Mary Jordan and Kevin Sullivan

       We stopped at the grocery store on the way to work this morning and ran into an “elevator girl,” who makes her living riding up and down in the elevator all day long, wearing a silly uniform and a sillier hat, bowing like a puppet, and greeting customers in the unnaturally high voice that Japan has traditionally considered polite and subservient enough for women to use in public.
       In most department stores and the fanciest grocery stores, there is no such thing as riding the elevator by yourself. It would essentially relegate the store to Wal-Mart status if every elevator did not have a “girl.” And of course, very pretty ones are the mark of a very fine store.
       The issues surrounding Japanese women are fascinating and strange. It’s been our experience that Japanese women, on the whole, are more interesting than Japanese men. Men’s lives are all mapped out for them. Japanese men generally graduate from college, hop on a career train, and jump off at the other end 40 years later. Companies are still the defining core of men’s identities. Men don’t say, “I am Hiroshi Suzuki.” They say, “I am Toyota’s Hiroshi Suzuki.” You just don’t introduce yourself without saying what company you belong to. And for the most part, nobody changes companies. If they do, people figure they must have been fired.

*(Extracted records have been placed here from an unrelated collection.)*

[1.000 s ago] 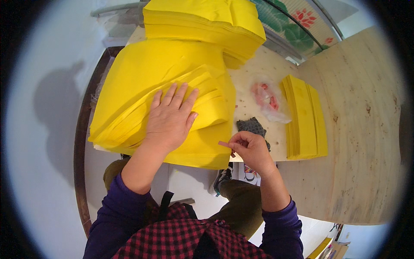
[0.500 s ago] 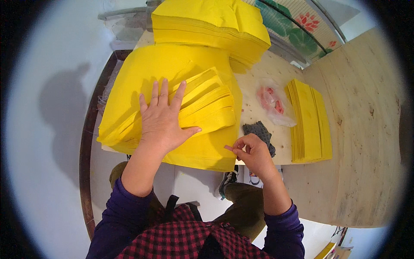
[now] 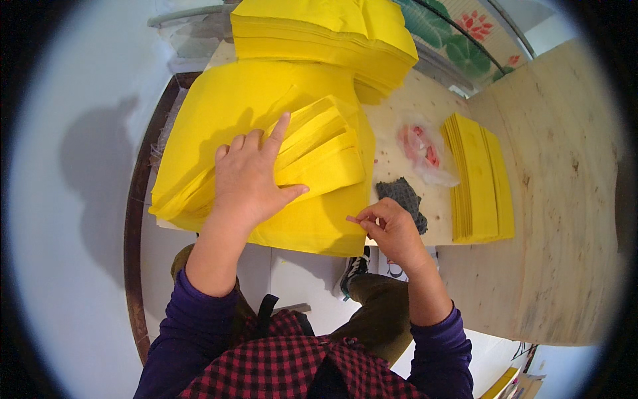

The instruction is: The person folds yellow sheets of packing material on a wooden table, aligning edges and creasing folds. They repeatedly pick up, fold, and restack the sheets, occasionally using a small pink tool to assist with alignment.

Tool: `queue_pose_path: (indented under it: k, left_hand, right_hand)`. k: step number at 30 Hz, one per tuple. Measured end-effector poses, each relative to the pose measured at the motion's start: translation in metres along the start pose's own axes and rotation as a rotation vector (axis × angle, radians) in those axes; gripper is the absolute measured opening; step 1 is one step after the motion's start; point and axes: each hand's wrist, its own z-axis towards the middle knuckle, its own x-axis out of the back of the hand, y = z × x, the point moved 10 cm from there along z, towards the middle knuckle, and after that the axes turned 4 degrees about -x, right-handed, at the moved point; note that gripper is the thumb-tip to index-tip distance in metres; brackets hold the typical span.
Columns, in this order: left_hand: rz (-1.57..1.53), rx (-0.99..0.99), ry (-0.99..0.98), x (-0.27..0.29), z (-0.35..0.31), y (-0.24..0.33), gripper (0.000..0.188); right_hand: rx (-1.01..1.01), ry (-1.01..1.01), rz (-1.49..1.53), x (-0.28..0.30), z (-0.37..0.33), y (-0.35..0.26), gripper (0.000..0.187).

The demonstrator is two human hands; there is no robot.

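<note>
A broad stack of yellow felt-like sheets covers the left of the table, with several folded yellow strips fanned out on top. My left hand rests palm down against these strips. Its index finger and thumb stretch outward, while the other fingers bend. My right hand is closed in a pinch at the stack's near right corner. Between its thumb and fingertips is a small thin pinkish strip, its free end over the yellow sheet.
Behind lies a thicker yellow stack. To the right are a dark grey textured cloth, a clear plastic bag with red pieces and folded yellow bundles. A plywood panel stands at the right.
The left hand's middle, ring and little fingers have bent from stretched out, leaving the index finger extended. The right hand keeps its pinch on the pinkish strip. The view has shifted slightly.
</note>
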Motion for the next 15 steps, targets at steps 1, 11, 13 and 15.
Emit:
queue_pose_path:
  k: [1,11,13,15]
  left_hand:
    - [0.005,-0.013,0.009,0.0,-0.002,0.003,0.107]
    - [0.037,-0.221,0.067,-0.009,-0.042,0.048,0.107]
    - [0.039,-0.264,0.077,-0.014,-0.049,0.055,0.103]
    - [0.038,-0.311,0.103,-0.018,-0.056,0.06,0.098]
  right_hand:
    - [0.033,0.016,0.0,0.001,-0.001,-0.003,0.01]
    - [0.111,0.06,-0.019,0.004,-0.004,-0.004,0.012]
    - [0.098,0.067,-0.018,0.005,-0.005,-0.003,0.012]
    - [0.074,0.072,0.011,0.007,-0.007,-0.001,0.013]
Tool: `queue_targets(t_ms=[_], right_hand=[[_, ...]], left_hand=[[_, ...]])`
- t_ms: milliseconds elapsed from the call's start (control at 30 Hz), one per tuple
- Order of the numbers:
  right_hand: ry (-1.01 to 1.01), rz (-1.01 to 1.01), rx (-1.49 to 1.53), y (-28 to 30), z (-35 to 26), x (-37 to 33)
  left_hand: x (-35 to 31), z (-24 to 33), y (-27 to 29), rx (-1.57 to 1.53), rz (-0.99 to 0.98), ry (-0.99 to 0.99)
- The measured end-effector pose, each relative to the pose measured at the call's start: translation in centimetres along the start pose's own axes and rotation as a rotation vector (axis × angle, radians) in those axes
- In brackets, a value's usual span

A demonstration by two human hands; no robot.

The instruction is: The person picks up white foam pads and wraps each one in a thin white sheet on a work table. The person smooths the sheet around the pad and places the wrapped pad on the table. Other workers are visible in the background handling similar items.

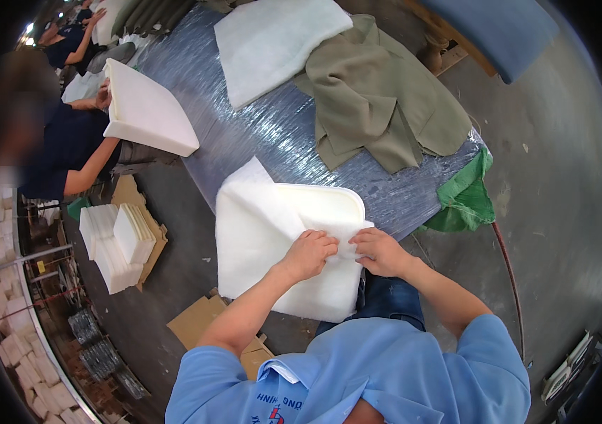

       It’s more complicated for women. Especially these days. More of them are choosing to have careers beyond marriage and motherhood. More are working into their 30s or 40s or even longer. More are marrying later in life so as to give themselves time to build a career. But even so, there is still a strong belief here that if women want to work, they should quit when they marry. Or at the very least, when they get pregnant. This remains the norm.
       Needless to say, the Japanese have a hard time figuring out our wacky situation: a married couple with two children, working full time, and–most bizarrely–together. People constantly ask us what in the world we have done with our children; the concept of a baby sitter is foreign. Even the word for co-bureau chief, kyodo sokyokucho, comes rolling off their tongues oddly. No one has heard of it. And no one believes we share the work and that both of us and neither of us is the boss. Japanese people call the office and demand to know: Who is in charge? Once they learn one of the “co-bureau chiefs” is a woman, 99 percent of the time they ask to speak to the man. We have interviewed people together, and the person will listen patiently while Mary asks a question, then turn around and deliver the answer to Kevin.
       When Walter Mondale was U.S. ambassador here, Japanese people would usually greet him and completely ignore his wife, Joan, who was standing next to him. The Mondales said they once stood in a receiving line at the embassy with Ted Turner and Jane Fonda, who were visiting Japan. The Japanese warmly greeted the men and walked right by the women. This had apparently never happened to Fonda before, and she went ballistic. It’s actually a funny mental picture, but still …
       One of our best friends here is a dynamic Japanese woman who runs her own public-relations firm. She thinks of it as her duty to hire and nurture young Japanese professional women. But it’s making her nuts. As soon as they marry or have a baby, they quit. Our friend ends up spending a lot of time and money training new women to replace the old ones. She’s a guardian angel for Japanese women, but it’s expensive and frustrating.
       On the other hand, when we advertised for a new office manager last year, we got more than 100 applicants, many of them far too qualified. They were highly educated women in their 30s and 40s with years of experience in journalism or business, and they were so hungry to work that they were willing to take a job filing and keeping the books. Most Japanese companies won’t touch women of that age, so foreign firms scoop up these great hires.
       The work that is available to women here is often silly–clerical, mindless or, worse, decorative. Japanese flight attendants recently drew a line when they were asked to wear Mickey Mouse ears to promote trips to Disneyland, but bosses still manage to impose the most amazing outfits on their female employees. The elevator girl at our local grocery store wears a navy blue skirt, high heels, white gloves, and a blue and white straw hat with polka dots. The store has only two floors, so she doesn’t have far to go. All day she bows to each person who enters her elevator and greets them with a cheerful chirp. Up goes the elevator and she talks singsong the whole way, announcing that we’ll soon arrive at the second floor, and thanking you for visiting our store and thanking you for riding this elevator and if you’ll be kind enough to wait just a minute more we’ll be at the second floor and I’m so sorry it takes so long, and here we are. (The effect is especially surreal when you’re the only passenger.) Then she bows and thanks each customer and waits for the down-bound crowd to enter. The men who run Japanese companies see elevator girls as good service. They don’t see this as sexist or demeaning or somehow telling about how they view women’s roles in their company. But they also don’t hire elevator boys.
       Still, young Japanese women are showing spunk. This walking-three-paces-behind-your-man stuff is all but dead among young people. Last night Mary went to Japan’s Chippendale’s–a male strip club called J. Mens–and saw a lot of Japanese women who thought men shouldn’t be the only ones to enjoy a bawdy night on the town. But the strip joint, and the panting Japanese women cutting loose over American men taking off baseball uniforms, is a story for another day.